Lead Data Engineer

Posted 2 Days Ago
Hiring Remotely in United States
Remote
190K-230K Annually
Senior level
Security • Software
The Role
The Lead Data Engineer will design and implement cloud data lakes and large-scale data architectures. Responsibilities include collaboration with AI/ML teams, establishing data governance, and mentoring junior engineers. This role requires expertise in big data technologies, tabular data formats such as Apache Iceberg and Parquet, and proficiency in cloud platforms like AWS, Azure, or GCP.
Summary Generated by Built In

StrongDM is driven by a clear mission: Secure Access, Zero Trust.


We design products and solutions that reflect this commitment, transforming the way organizations manage privileged access across their critical infrastructure. By leading with Zero Trust Privileged Access Management (PAM), we help our customers achieve secure, dynamic, and fine-grained control over access to their most sensitive resources. This focus on security has earned us an industry-leading 98% customer retention rate.


Once a customer, forever a fan. That's our goal.


When you work at StrongDM, you join a team committed to solving today’s security challenges with technology that works and customers who trust us to protect their most critical assets.

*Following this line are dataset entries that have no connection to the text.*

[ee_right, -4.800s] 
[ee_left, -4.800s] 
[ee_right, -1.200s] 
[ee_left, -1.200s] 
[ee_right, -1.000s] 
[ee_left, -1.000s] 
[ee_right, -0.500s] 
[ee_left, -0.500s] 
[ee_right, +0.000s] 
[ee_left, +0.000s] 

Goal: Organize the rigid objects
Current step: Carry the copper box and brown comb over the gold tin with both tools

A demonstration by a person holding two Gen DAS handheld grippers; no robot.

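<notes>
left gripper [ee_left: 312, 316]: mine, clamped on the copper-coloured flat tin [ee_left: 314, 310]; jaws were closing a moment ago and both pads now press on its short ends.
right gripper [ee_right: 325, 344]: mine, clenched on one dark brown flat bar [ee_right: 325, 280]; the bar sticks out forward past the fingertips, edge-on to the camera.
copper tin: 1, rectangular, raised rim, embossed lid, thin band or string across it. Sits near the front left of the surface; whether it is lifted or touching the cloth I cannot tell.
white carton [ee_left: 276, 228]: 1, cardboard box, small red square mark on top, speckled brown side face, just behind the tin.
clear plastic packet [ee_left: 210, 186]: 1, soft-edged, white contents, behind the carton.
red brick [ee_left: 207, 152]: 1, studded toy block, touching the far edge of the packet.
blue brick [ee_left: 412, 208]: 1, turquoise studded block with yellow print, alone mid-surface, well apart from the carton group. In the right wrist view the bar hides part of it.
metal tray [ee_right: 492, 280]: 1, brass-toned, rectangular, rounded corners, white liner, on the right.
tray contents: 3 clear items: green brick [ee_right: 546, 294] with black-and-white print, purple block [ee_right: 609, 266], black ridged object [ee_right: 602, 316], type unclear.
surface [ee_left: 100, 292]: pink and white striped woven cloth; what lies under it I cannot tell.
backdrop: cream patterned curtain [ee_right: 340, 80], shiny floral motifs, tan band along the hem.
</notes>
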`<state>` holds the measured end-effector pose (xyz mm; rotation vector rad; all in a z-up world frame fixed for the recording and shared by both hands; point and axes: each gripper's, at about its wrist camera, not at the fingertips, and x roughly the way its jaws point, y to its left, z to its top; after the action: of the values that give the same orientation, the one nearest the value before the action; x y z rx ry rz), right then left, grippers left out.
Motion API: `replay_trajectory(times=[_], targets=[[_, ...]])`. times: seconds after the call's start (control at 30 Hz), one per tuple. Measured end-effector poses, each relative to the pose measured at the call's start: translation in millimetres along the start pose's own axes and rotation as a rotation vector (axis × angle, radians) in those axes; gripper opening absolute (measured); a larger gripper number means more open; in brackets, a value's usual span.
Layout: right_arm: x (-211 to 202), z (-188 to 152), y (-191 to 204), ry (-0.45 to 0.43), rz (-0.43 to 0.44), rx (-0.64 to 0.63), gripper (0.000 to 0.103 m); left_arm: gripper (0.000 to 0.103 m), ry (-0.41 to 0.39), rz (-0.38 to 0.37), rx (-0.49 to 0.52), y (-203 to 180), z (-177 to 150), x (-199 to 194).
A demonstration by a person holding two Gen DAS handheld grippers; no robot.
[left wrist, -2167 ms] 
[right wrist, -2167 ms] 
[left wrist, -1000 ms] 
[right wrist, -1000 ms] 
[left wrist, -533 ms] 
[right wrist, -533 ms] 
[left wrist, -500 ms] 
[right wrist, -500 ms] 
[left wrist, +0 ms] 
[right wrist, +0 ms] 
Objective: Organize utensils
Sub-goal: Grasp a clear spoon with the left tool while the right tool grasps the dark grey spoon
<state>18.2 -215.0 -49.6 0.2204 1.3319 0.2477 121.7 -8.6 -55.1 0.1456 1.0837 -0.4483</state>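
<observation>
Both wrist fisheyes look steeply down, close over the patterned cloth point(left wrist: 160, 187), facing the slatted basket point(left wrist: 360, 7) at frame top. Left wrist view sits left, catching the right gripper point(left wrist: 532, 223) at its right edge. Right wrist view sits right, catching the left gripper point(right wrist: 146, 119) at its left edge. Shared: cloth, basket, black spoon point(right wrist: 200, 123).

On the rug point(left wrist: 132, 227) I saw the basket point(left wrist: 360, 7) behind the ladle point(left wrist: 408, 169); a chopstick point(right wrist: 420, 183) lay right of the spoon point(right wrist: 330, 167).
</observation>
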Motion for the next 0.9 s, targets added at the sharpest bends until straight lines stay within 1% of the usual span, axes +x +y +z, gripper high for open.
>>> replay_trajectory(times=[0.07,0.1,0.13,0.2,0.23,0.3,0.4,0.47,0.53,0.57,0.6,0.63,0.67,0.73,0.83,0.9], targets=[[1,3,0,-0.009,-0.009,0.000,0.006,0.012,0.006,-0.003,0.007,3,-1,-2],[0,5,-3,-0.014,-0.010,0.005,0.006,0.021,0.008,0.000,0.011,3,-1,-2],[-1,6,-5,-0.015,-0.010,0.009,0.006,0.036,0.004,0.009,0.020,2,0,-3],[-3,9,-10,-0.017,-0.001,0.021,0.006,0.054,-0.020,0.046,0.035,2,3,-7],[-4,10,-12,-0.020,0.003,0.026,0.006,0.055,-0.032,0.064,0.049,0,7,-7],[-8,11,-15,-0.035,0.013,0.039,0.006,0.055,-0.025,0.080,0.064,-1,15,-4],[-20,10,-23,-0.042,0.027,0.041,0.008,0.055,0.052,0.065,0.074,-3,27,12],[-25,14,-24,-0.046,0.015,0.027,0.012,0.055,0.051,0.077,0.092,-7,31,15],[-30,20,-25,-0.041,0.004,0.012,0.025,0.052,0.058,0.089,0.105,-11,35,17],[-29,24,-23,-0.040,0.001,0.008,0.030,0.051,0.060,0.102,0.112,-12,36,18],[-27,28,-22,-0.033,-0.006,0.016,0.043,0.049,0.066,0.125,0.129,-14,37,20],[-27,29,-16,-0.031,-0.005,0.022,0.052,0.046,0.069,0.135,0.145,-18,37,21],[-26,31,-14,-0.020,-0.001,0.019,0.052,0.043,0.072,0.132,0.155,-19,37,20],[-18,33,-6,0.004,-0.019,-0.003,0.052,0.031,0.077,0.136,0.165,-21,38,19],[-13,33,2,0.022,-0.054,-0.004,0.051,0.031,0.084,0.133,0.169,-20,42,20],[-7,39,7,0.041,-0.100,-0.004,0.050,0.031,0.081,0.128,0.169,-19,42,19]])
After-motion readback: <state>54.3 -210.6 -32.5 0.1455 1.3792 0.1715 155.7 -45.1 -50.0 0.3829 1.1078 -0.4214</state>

If you ask anyone at StrongDM, you’ll find that our values truly guide everything we do—from how we innovate to how we treat each other. These values are the foundation of our culture and define who we are as a company. It may sound cliché, but we’re onto something great—and G2 agrees. 


We embrace the mission

We pursue mastery

We win together


These are the principles we embody as an organization. They influence how we work as individuals and teams, and what we look for in candidates who join us. We’re glad you’re here! If this sounds like an environment where you’d thrive, read on. 


We are seeking a highly skilled Principal Data Engineer with extensive experience in building cloud data lakes and architecting large-scale data platforms. You will be instrumental in designing and implementing data architectures that support diverse use cases, AI/ML to business intelligence (BI).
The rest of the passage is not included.